> WORK REQUEST
From the first line to the last, copy the material word for word; pictures stay out.

> PROVIDED DATA
######

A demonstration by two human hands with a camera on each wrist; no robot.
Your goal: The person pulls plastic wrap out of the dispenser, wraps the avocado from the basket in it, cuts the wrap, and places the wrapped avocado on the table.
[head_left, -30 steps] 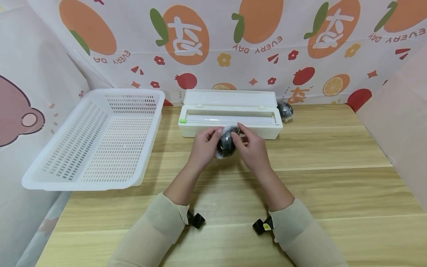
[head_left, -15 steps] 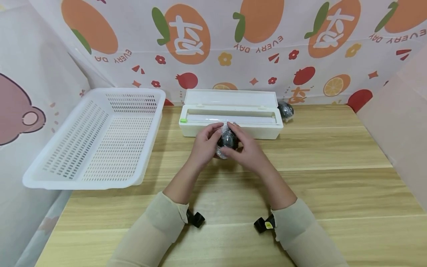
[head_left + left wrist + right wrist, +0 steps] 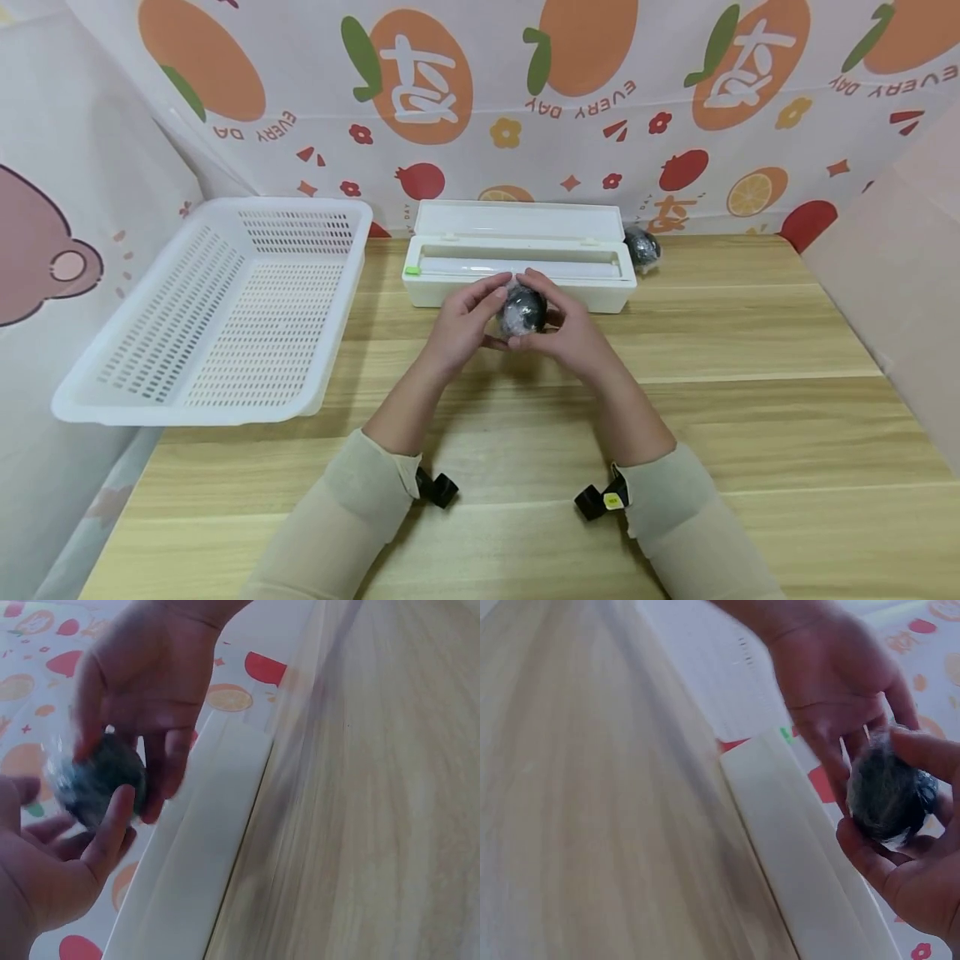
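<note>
A dark round thing in clear plastic film [image 3: 522, 311] is held up between both hands, in front of a cling film box [image 3: 517, 292]. My left hand [image 3: 459, 327] holds its left side with curled fingers. Opposite, my right hand [image 3: 573, 337] grips it with thumb and fingers. The left wrist view shows the wrapped thing [image 3: 101, 780] as dark greenish and blurred. Crinkled film over its surface shows in the right wrist view, where the fingers of both hands surround the wrapped thing [image 3: 889, 787]. What kind of thing lies under the film cannot be told.
The box's lid [image 3: 517, 221] stands raised, with a film roll [image 3: 517, 267] inside. A second dark wrapped thing [image 3: 642, 248] lies by the box's right end. At the left sits a white perforated plastic basket [image 3: 341, 317]. A fruit-print cloth [image 3: 495, 83] hangs behind the wooden table [image 3: 750, 400].
Both hands have turned the wrapped thing between them and shifted it slightly right. The right hand's fingers have changed their hold on it. Box and basket stay put.
</note>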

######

> RESPONSE TO THIS EXERCISE
A demonstration by two human hands with a camera on each wrist; no robot.
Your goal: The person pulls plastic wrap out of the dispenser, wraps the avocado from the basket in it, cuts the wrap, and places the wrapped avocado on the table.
[head_left, -30 steps] 
[head_left, -15 steps] 
[head_left + left wrist + right wrist, +0 steps] 
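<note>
A dark round thing in clear plastic film [image 3: 522, 311] is held up between both hands, in front of a cling film box [image 3: 517, 292]. My left hand [image 3: 459, 327] holds its left side with curled fingers. Opposite, my right hand [image 3: 573, 337] grips it with thumb and fingers. The left wrist view shows the wrapped thing [image 3: 101, 780] as dark greenish and blurred. Crinkled film over its surface shows in the right wrist view, where the fingers of both hands surround the wrapped thing [image 3: 889, 787]. What kind of thing lies under the film cannot be told.
The box's lid [image 3: 517, 221] stands raised, with a film roll [image 3: 517, 267] inside. A second dark wrapped thing [image 3: 642, 248] lies by the box's right end. At the left sits a white perforated plastic basket [image 3: 341, 317]. A fruit-print cloth [image 3: 495, 83] hangs behind the wooden table [image 3: 750, 400].
Both hands have turned the wrapped thing between them and shifted it slightly right. The right hand's fingers have changed their hold on it. Box and basket stay put.
</note>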

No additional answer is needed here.